Many thanks in advance for your support with this.
The Department of Ophthalmology specialises in the detection and correction of visual problems in children from birth to 18 years.
Frequent causes of poor vision are the need for glasses (refractive error), turning eyes (squint), lazy eyes (amblyopia) and eye abnormalities present at birth. Other general health disorders and injuries may also cause poor vision or poor visual development.
The earlier eye problems are detected, the greater the range of treatment and education options available. No child is too young to be assessed and children with a family history of eye disorders should be tested between four and ten months of age.

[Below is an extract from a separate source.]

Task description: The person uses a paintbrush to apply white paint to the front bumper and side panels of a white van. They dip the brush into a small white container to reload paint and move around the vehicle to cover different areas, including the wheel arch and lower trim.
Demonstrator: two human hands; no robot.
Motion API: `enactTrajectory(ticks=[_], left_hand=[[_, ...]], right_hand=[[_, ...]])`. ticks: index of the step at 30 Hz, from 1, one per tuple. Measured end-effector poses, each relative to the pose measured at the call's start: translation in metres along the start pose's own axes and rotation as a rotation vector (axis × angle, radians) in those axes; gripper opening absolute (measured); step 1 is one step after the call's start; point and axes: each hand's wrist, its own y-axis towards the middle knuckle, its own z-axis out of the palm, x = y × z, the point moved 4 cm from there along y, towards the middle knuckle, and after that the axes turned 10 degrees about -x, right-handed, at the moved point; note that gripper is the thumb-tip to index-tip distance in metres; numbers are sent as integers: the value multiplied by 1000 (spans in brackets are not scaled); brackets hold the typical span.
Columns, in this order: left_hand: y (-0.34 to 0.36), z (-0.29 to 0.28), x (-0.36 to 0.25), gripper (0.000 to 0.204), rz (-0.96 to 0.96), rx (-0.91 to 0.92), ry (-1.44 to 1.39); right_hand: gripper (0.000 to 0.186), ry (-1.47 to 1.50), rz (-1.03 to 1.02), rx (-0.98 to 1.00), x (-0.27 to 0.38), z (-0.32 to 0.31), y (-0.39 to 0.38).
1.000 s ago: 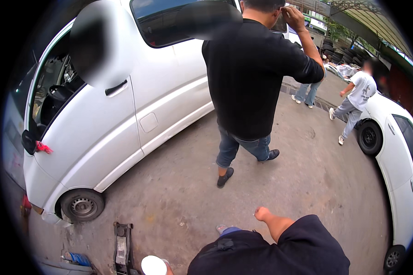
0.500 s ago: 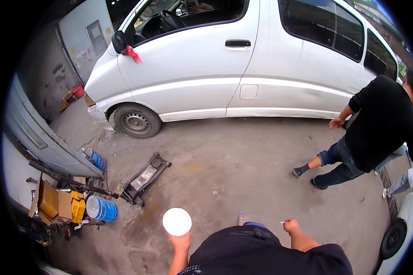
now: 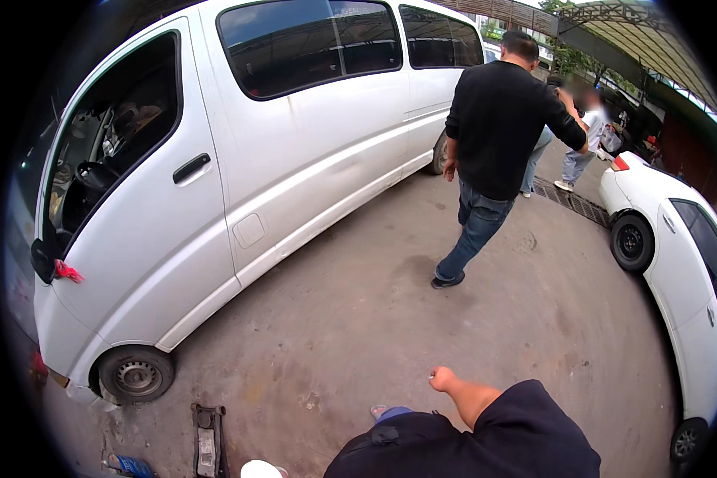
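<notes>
At the lower edge shows part of a white round cup (image 3: pixel 260 469), in my left hand half a second ago. That hand itself now lies almost wholly below the picture's edge. My right hand (image 3: pixel 442 379) is closed in front of my body, over the concrete floor. From its fingers a small, thin white thing (image 3: pixel 431 377) sticks out, too small to name surely. Neither hand touches the white van (image 3: pixel 327 151) ahead.
A person in a black top (image 3: pixel 498 131) walks between the van and a white car (image 3: pixel 681 279) on the right. Beyond are more people and a floor grate (image 3: pixel 585 209). A floor jack (image 3: pixel 208 442) and a blue bucket (image 3: pixel 131 465) lie at the lower left.
My view has swung right and up, so the van and jack shift left and down. The cup has slipped toward the lower edge. The person in black has walked farther off.
</notes>
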Motion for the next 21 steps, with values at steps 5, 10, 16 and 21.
enactTrajectory(ticks=[5,10,16,21], left_hand=[[4,45,-92,77,4,80,228],[3,93,-47,75,12,169,0],[-1,120,-36,72,11,252,-77],[4,125,-27,70,10,298,-113]], right_hand=[[35,-27,136,12,-57,-2,-21],[36,-52,191,6,-91,-2,-27],[35,-44,218,-20,-113,-3,-30],[33,17,252,-103,-105,-10,-37]])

Paediatric Ophthalmology Team
Sub-Specialist WCH Ophthalmologists
Optometrist – Contact Lens
Electrodiagnostic vision tests are provided through the Neurology Department at WCH. Patient information on ''Visually Evoked Potentials' (VEP) and 'Electro-retinography' (ERG) is available through the Neurology Department at WCH.

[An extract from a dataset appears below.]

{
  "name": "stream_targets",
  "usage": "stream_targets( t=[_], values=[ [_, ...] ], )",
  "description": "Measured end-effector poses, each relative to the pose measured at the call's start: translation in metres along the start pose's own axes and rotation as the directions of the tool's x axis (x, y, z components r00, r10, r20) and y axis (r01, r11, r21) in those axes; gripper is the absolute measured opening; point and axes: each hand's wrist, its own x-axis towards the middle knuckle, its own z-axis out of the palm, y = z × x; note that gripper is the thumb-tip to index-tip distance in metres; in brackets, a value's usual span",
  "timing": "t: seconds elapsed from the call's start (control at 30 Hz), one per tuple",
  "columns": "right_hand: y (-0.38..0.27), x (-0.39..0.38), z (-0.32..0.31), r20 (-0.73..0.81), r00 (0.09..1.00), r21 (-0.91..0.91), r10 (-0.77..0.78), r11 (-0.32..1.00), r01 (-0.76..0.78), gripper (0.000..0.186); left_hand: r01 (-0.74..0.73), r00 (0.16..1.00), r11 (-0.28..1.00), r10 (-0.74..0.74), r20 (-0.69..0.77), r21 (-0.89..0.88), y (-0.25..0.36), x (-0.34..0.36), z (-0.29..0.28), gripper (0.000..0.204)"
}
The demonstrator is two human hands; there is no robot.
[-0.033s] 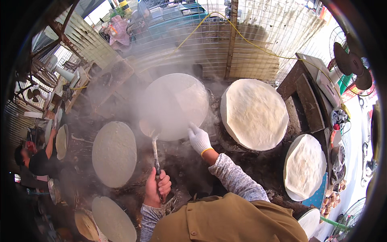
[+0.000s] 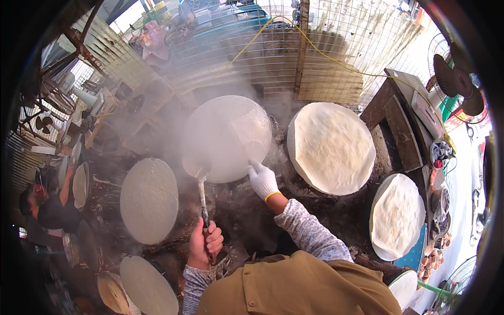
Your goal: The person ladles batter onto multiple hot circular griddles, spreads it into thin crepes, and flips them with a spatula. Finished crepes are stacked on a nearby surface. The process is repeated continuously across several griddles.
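Observation:
My bare left hand (image 2: 206, 242) is wrapped round the dark handle of a long scraper (image 2: 203, 197). Its pale-coated far end reaches the near left edge of a large round griddle under steam. A thin, whitish dough sheet (image 2: 218, 152) covers much of that griddle; a slanting edge shows on its right, with a paler surface beyond. My right hand (image 2: 263, 181), in a white knit glove with a yellow cuff, has its fingers closed at the near right rim of the sheet. Steam blurs the scraper's tip and the sheet's left side.
Thick round dough sheets lie on a griddle (image 2: 336, 149) to the right and on a nearer round stack (image 2: 397, 218). More pale discs (image 2: 149, 199) stand at the left. Beyond are a wire-mesh wall (image 2: 273, 58) and an electric fan (image 2: 459, 84). Another person (image 2: 52, 205) works far left.
My right hand has shifted very slightly right and toward me. The steam has drifted a little; my left hand and the scraper stay in place.

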Motion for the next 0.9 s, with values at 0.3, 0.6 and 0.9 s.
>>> stream_targets(
  t=[0.3,0.6,0.9],
  values=[
    [0.012,-0.054,0.011,-0.006,0.983,0.047,0.185,0.982,-0.185,0.040,0.044,0.999,0.999,-0.044,0.017,-0.024,0.001,-0.009,-0.005,0.048],
    [0.035,0.042,-0.049,0.004,0.975,0.114,0.220,0.969,-0.219,0.042,0.087,0.995,0.994,-0.083,-0.054,0.067,0.021,0.054,0.007,0.047],
    [0.037,0.004,-0.102,0.266,0.942,-0.003,0.203,0.978,-0.209,0.043,-0.052,0.894,0.994,0.091,-0.439,0.100,0.034,0.151,0.042,0.049]
  ],
)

Ophthalmology Allied Health-Led Clinics
Orthoptic Clinics are held most days in Paediatric Outpatients Area 3. Orthoptists are university-trained, allied health professionals, who are specifically trained in a range of eye tests to assist the medical team.
The orthoptic team perform the following tests on behalf of the ophthalmologists; vision assessment for all ages and abilities, visual field testing, eye movement assessments, squint assessment and measurement, ocular photography and a range of eye scans.
The orthoptic team also staff regular standalone clinics for patients who require review of their vision or eye position, and manage lazy vision (amblyopia) on behalf of the ophthalmologists.
Orthoptic Triage Service
New patients may be asked to attend the 'Orthoptic Triage Clinic' after a review of their referral by the medical team. This clinic is staffed by senior orthoptists, who may conduct further testing of a child's vision, eye position and eye movement. Depending on the results, an appointment with an ophthalmologist, a repeat test, or discharge to community eye care providers will be arranged. Appointment priority is based on the test results.
No eye drops are used at this appointment.
Vision Screening Service
Vision screening is designed to detect a condition called amblyopia (lazy vision). This is a condition where a child's eyesight is reduced due to a barrier in vision development, it is commonly only in one eye, therefore with two eyes open the child may never notice, or complain of blurry vision. This condition is best treated before age 8, to achieve optimum results in vision.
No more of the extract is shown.